Would you print the data below exactly, leaving out every picture?

[Opening Recorded data section]

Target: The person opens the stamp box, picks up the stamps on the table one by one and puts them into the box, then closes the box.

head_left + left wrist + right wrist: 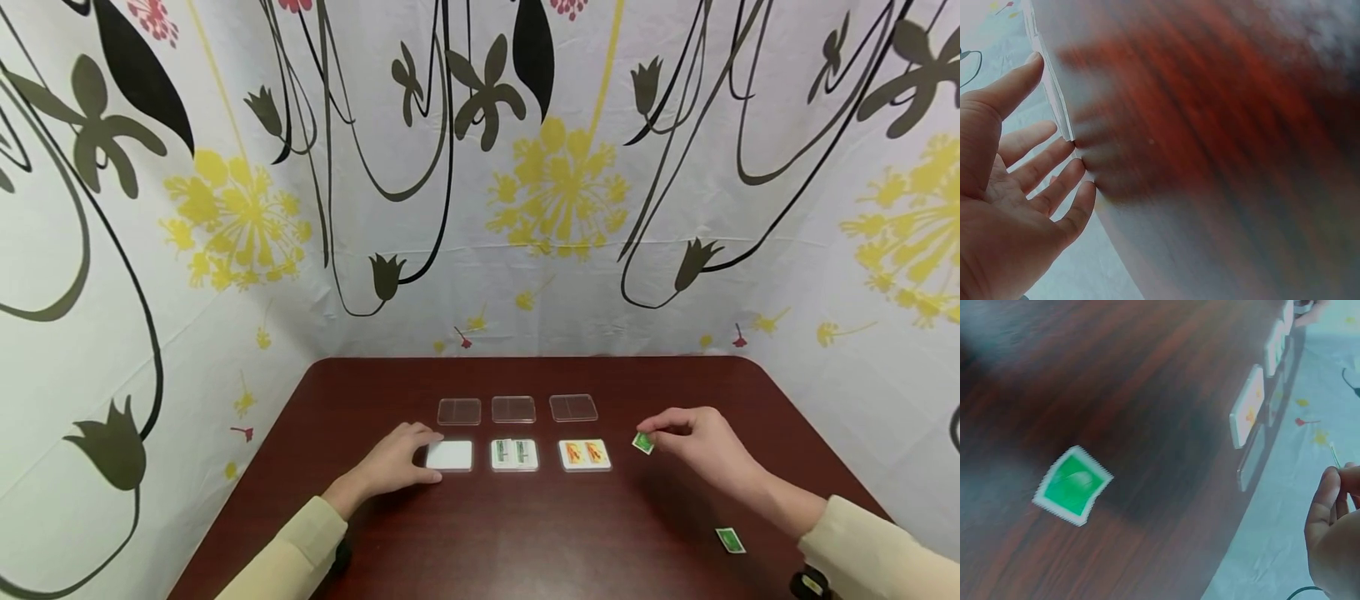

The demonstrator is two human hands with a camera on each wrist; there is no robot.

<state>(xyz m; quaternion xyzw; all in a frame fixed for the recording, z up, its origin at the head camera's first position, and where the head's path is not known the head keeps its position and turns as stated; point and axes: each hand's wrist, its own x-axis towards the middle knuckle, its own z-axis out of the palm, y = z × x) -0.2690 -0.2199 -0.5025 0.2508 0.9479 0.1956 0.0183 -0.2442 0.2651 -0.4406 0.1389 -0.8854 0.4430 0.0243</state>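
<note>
My right hand (697, 442) pinches a small green postage stamp (642, 442) between thumb and fingertips, raised to the right of the cases; in the right wrist view this stamp (1335, 455) shows edge-on. Another green stamp (731, 540) with a white perforated border lies on the table below the right forearm. At the left, my left hand (397, 460) holds a shallow case with a plain white face (450, 456), thumb at its near edge and fingers at its far edge. Beside it sit a case with two greenish stamps (514, 454) and a case with two orange stamps (585, 454).
Three clear, flat plastic covers (513, 409) lie in a row behind the cases. All of it rests on a dark red wooden table (525, 525) with rounded far corners. A white floral-patterned curtain (480, 208) stands behind and at both sides.
</note>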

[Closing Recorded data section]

### Answer to the exercise
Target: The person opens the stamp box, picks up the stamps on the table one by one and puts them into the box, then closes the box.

head_left + left wrist + right wrist: 

The demonstrator is two human hands with a camera on each wrist; there is no robot.

<state>(xyz m; quaternion xyzw; all in a frame fixed for the recording, z up, its origin at the head camera's first position, and where the head's path is not known the head keeps its position and turns as stated; point and axes: each hand's wrist, its own x-axis towards the middle knuckle, its own z-axis out of the palm, y = z × x) -0.2690 -0.2199 -0.5025 0.2508 0.9479 0.1956 0.0183 -0.2442 0.2651 -0.4406 0.1389 -0.8854 0.4430 0.0243</state>
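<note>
My right hand (697, 442) pinches a small green postage stamp (642, 442) between thumb and fingertips, raised to the right of the cases; in the right wrist view this stamp (1335, 455) shows edge-on. Another green stamp (731, 540) with a white perforated border lies on the table below the right forearm. At the left, my left hand (397, 460) holds a shallow case with a plain white face (450, 456), thumb at its near edge and fingers at its far edge. Beside it sit a case with two greenish stamps (514, 454) and a case with two orange stamps (585, 454).
Three clear, flat plastic covers (513, 409) lie in a row behind the cases. All of it rests on a dark red wooden table (525, 525) with rounded far corners. A white floral-patterned curtain (480, 208) stands behind and at both sides.
</note>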

Now the answer is complete.